Being a mother herself, she understood the challenges of raising a family as a working woman. She also realised that many women around her would opt to sacrifice their careers to take care of young children because workplace policies did not consider the role of a woman as a mother. This is what led to designing the policies in her organisation that would encourage mothers to continue in and thrive at the workplace.  

Entrepreneurial challenges

While she seems to be an embodiment of confidence, Wai Hun had once considered giving up the business she worked so hard to establish. She was going through some personal crisis at the time, and in came a competitor who was aggressively taking away all the clients JurisTech had amassed over the years. 

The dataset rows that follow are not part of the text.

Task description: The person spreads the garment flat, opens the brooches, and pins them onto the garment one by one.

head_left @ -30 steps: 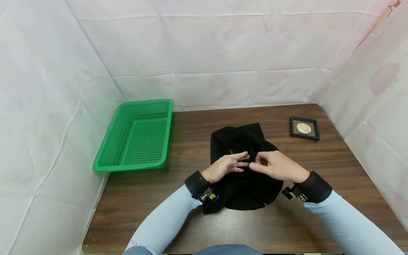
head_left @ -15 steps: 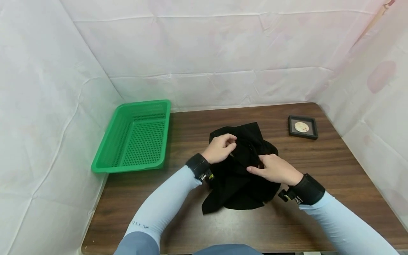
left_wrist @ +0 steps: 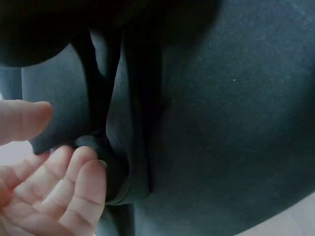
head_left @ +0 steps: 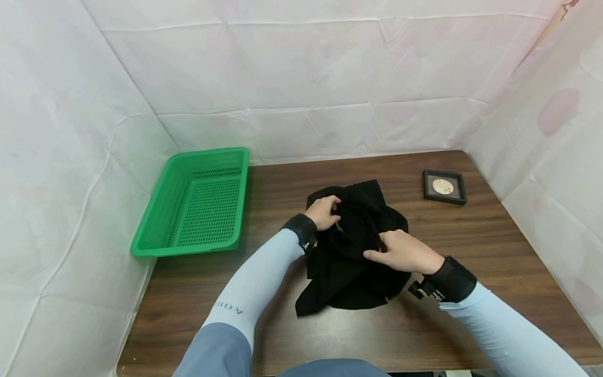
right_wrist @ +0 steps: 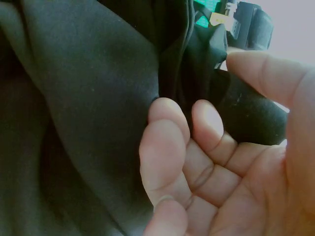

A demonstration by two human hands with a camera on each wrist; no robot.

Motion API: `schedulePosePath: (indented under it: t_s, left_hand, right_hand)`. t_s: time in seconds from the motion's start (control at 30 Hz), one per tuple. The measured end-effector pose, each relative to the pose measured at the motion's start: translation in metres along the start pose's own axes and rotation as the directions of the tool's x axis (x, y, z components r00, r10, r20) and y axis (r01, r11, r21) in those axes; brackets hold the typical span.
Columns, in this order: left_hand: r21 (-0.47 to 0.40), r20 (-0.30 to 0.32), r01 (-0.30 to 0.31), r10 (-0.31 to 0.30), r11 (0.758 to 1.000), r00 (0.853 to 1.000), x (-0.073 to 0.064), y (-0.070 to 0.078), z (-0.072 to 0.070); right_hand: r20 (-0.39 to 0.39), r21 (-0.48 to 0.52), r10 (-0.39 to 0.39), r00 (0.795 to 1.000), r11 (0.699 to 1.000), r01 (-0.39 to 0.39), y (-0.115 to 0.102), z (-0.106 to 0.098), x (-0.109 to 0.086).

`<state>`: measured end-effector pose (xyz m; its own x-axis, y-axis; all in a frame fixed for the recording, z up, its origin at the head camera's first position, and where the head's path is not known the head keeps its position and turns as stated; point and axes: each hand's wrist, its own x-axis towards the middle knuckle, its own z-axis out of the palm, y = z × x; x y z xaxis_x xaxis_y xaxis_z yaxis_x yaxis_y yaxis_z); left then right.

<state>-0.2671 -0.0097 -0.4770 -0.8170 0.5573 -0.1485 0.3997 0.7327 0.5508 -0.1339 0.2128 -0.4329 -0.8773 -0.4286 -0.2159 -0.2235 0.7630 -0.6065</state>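
Note:
A bunched black piece of clothing [head_left: 358, 272] lies on the wooden table in front of the person; folds hide its exact kind. At its upper left edge is the left hand [head_left: 322, 212]. In the left wrist view, loosely bent fingers [left_wrist: 83, 191] touch a fold of the dark fabric [left_wrist: 231, 113], with the thumb held apart. On the right side of the cloth rests the right hand [head_left: 402, 251]. Its fingers [right_wrist: 165, 152] are slightly bent against the fabric [right_wrist: 93, 98] in the right wrist view, and a gap separates them from the thumb.
A green perforated basket [head_left: 235, 209] stands at the left rear of the table [head_left: 198, 314]. Toward the back right lies a small black frame [head_left: 430, 193] with a round pale disc [head_left: 443, 186]. White sheeting [head_left: 301, 63] walls the table at the back and sides.
The left hand has moved from the middle of the cloth to its upper left edge. The right hand has spread its thumb and fingers and settled lower on the cloth.

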Motion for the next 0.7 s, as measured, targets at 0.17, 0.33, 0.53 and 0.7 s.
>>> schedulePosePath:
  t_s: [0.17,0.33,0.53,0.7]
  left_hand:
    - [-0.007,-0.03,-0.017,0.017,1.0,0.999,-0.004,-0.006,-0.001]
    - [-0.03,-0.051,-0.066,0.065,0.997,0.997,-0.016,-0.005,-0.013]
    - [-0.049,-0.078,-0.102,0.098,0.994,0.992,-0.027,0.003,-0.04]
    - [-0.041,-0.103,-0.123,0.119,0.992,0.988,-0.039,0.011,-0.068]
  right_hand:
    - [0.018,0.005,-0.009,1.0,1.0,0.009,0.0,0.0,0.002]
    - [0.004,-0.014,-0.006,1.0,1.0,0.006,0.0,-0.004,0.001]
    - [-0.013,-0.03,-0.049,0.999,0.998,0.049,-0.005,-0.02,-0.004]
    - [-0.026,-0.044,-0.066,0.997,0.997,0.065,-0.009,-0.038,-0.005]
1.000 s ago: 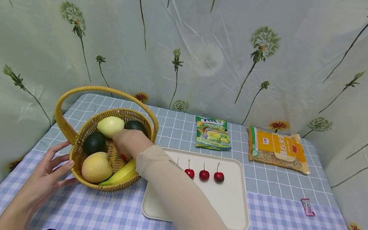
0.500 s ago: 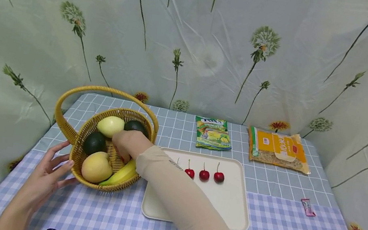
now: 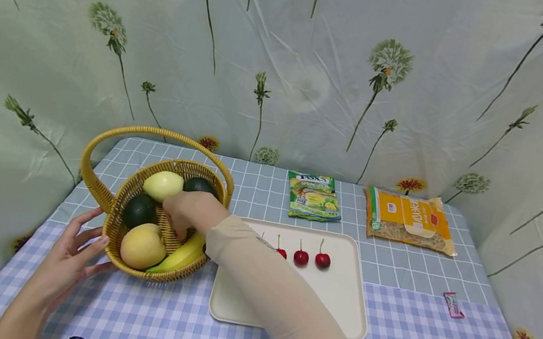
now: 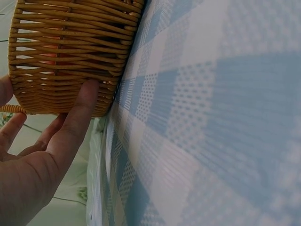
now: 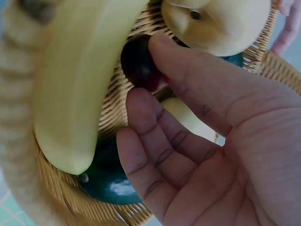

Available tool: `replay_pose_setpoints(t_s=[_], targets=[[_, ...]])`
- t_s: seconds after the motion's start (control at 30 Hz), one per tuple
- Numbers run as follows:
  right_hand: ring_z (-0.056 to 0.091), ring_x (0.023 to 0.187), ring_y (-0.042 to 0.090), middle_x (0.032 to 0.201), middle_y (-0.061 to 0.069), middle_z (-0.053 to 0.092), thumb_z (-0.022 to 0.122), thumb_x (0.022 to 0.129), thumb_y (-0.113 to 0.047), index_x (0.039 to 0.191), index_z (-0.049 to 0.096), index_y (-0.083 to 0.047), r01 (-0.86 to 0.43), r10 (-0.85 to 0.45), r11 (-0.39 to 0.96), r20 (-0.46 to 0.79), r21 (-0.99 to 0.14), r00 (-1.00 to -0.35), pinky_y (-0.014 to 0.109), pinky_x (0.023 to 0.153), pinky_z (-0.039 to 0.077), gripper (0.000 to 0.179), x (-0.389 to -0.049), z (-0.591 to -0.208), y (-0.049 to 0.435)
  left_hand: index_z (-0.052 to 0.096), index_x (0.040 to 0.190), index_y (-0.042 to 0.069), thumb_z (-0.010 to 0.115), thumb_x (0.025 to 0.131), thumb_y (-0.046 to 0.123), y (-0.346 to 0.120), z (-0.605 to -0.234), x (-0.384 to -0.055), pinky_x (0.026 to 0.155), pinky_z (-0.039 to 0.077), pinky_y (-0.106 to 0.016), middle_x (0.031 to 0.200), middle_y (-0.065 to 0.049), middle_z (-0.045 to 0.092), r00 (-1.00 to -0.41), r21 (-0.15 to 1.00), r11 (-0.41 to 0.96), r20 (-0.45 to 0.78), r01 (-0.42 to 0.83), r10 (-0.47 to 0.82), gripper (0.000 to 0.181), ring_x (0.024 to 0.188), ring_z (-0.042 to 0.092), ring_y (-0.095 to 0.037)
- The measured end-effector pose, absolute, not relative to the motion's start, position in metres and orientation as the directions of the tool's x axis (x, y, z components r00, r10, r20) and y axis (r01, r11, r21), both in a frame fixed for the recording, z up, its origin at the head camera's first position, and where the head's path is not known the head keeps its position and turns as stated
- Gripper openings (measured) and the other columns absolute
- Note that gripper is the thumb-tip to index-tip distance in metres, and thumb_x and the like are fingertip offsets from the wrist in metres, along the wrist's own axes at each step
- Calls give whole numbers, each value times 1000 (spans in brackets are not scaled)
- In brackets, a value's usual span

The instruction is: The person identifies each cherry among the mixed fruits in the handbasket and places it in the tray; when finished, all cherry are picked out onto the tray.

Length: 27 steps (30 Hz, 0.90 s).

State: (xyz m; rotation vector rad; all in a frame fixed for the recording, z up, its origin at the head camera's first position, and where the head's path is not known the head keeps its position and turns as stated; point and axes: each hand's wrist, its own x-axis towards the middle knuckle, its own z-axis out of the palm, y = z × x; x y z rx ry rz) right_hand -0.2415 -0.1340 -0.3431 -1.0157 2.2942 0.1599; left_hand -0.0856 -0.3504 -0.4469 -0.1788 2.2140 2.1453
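The right hand [image 3: 196,211] reaches into the wicker basket [image 3: 138,274]. In the right wrist view, its thumb and a fingertip pinch a dark red cherry [image 5: 137,61], held above the woven bottom beside a banana [image 5: 77,84]. The left hand [image 3: 73,259] touches the basket's left outer side, fingers spread and fingertips resting on the wicker wall [image 4: 70,59]. Around the right hand in the basket lie a yellow peach-like fruit [image 3: 143,247], a pale yellow oval fruit [image 3: 163,185] and dark green fruits [image 3: 140,212]. From the head view, the right fingertips are hidden.
Under the right forearm is a cream tray [image 3: 329,307] with a row of cherries [image 3: 301,258], partly covered by the sleeve. Behind lie a green packet [image 3: 314,198] and an orange bag [image 3: 411,219]. A small pink wrapper [image 3: 453,305] lies at right. The basket handle [image 3: 163,133] arches up behind.
The right hand and forearm have shifted slightly to the right within the basket, the sleeve now covering more of one tray cherry. The left hand and basket stay still.
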Motion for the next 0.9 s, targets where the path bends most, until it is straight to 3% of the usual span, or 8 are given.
replay_pose_setpoints(t_s=[0.23, 0.47, 0.73, 0.9], targets=[[55, 88, 6, 98, -9, 66, 82, 97, -19, 93, 71, -20, -740, -749, 620, -478, -262, -458, 19, 71, 47, 12, -241, -338, -119, 20, 170, 35, 54, 113, 12, -351, -447, -86, 82, 64, -32, 135, 12, 49, -994, 995, 12, -101, -101, -34, 70, 114, 65, 4], [55, 95, 9, 106, -9, 63, 80, 99, -27, 104, 68, -21, -759, -809, 563, -404, -328, -426, 20, 75, 45, 14, -237, -329, -101, 19, 170, 35, 54, 113, 13, -352, -448, -85, 83, 64, -32, 137, 11, 47, -993, 994, 19, -111, -111, -33, 70, 114, 64, 5], [54, 79, 8, 92, -4, 63, 78, 102, -29, 112, 67, -19, -734, -866, 495, -328, -465, -377, 19, 69, 44, 18, -228, -315, -67, 19, 170, 35, 55, 113, 13, -351, -448, -85, 83, 64, -32, 137, 10, 46, -993, 993, 19, -116, -116, -38, 70, 113, 65, 5], [53, 77, 8, 86, -4, 61, 78, 102, -29, 112, 67, -20, -715, -890, 455, -265, -530, -370, 20, 69, 44, 18, -222, -310, -38, 19, 170, 35, 54, 113, 12, -351, -448, -85, 83, 64, -32, 136, 9, 47, -994, 995, 8, -103, -103, -32, 70, 113, 66, 3]])
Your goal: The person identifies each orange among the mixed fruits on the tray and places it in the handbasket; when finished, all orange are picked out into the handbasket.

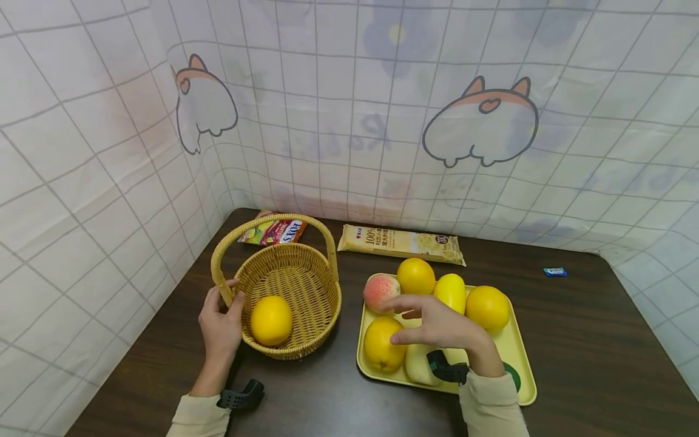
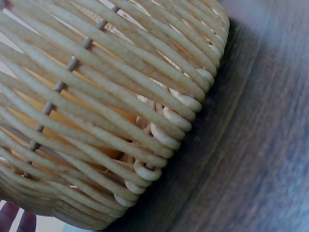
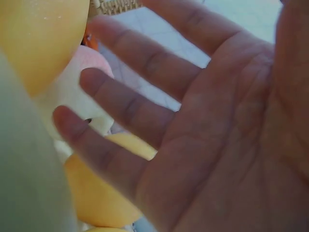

“The cash flow within the company stopped. We paid for staff salaries but did not pay ourselves. I almost gave up the business,” she says remembering the tough times. During this challenging time, her faith kept her going. She also convinced her partner’s that if they persevered, they would also have a breakthrough. Shortly after that, we landed one of our largest clients that took us to profitability and growth within a short time. 

She often tells this story to young people at the edge of their career thresholds. “If all you want is a successful career, you could also do that by climbing up the corporate ladder, becoming a jet-setting executive. Being an entrepreneur means that you are entrusted with much more than your own ambitions. There’s many sacrifices involved,” she warns them. 

Elaborating on these sacrifices, she speaks of friends who have left jobs when things got difficult, and relatives who have moved to other countries for adventures. She, however, was responsible for the livelihoods of her employees, the commitment towards her clients and much more keeping her in the same place and company. “If you are ready to take on this responsibility, to make sacrifices including the privilege of having a work-life balance and to stay the course even when the going gets tough, I would say go for it,” says See Wai Hun to those harbouring entrepreneurial dreams.